Arkansas Governor Mike Huckabee, who had risen to his current job less than a year before when Jim Guy Tucker was forced out of office in a cloud of corruption, described the scene as "apocalyptic." It seemed to be a suitable word choice for a former Baptist preacher.

Other words, though, did not suit Governor Huckabee. A few weeks later, when a bill providing protection for storm victims against insurance cancellation came to the governor's desk, he would not sign it. His refusal was based on the bill's use of the words "acts of God" to describe the tornadoes.

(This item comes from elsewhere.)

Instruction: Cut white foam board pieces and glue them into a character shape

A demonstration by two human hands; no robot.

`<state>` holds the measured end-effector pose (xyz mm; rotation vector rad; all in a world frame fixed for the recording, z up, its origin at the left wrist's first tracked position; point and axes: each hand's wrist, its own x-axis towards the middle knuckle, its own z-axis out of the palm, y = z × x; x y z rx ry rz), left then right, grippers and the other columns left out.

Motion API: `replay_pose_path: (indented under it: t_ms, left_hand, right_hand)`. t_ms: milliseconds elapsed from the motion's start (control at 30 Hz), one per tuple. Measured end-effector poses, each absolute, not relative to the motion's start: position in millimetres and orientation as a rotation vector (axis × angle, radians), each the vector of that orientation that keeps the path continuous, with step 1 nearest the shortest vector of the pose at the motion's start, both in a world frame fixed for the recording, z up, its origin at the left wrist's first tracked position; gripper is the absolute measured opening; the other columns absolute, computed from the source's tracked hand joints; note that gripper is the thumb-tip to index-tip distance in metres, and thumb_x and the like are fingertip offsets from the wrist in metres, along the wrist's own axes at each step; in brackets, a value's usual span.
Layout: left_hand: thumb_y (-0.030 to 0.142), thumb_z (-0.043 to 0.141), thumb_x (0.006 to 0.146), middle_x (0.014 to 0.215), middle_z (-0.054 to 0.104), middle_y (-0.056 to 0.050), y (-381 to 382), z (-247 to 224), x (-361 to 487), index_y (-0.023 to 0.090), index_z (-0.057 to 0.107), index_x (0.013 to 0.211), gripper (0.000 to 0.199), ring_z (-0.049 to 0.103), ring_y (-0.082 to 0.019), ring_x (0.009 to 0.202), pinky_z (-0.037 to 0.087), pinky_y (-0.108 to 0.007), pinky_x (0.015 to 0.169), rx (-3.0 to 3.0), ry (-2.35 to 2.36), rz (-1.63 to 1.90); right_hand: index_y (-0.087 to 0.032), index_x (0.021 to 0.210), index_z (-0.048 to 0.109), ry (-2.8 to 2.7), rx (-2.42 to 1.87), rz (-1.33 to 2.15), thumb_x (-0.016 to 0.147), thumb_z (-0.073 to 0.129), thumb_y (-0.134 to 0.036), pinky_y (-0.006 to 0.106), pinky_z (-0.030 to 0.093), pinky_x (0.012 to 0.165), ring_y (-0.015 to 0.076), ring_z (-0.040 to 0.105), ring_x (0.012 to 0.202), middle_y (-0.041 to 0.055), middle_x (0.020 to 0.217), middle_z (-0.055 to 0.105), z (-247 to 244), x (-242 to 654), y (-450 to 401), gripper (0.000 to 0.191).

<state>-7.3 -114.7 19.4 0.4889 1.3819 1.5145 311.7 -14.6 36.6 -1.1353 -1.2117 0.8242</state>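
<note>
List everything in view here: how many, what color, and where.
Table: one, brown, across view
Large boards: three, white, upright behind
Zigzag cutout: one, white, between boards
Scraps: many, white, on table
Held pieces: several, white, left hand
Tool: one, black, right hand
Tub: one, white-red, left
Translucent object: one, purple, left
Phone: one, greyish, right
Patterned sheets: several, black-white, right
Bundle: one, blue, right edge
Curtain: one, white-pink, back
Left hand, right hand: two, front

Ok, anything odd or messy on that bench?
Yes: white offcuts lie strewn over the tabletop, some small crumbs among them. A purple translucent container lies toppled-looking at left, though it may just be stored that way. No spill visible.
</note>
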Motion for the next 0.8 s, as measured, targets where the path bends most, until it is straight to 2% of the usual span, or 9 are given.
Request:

Huckabee stated:

''I feel that I have indeed witnessed many 'acts of God,' but I see His actions in the miraculous sparing of life, the sacrifice and selfless spirit in which so many responded to the pain of others.''

He said it would, "be violating my own conscience" to sign the bill and suggested "acts of God" be replaced with "natural disasters." Despite some bemusement at the governor's position (one Arkansas legislator said, ''We've used the term 'act of God' in insurance since there has been insurance -- before there was insurance.''), he got his way; after an attempt to include both phrases failed, the bill was signed the way Governor Huckabee wanted it. The tornadoes, according to the bill, were natural disasters. God had been cleared of responsibility.

When it comes to Earth and the environment, Mike Huckabee has never been shy about bringing God into the conversation. In 1998, while speaking to the Arkansas Farm Bureau, Huckabee said:

"God made us, and God made the Earth. . . . He gave us the privilege to use it and enjoy the resources, but never to worship it. We're to worship Him, not the thing He made. To me, environmentalists are those who worship the things that He made rather than He who made them."

This wasn't the first time Huckabee had had harsh words for environmentalists. In 1996, he said:

"Wacko environmentalists, who get out of their concrete towers one weekend a month and go look at a tree, believe they know more about the care of the land than farmers. They want to tell us what deodorant we can use and what kind of gas to put in our car."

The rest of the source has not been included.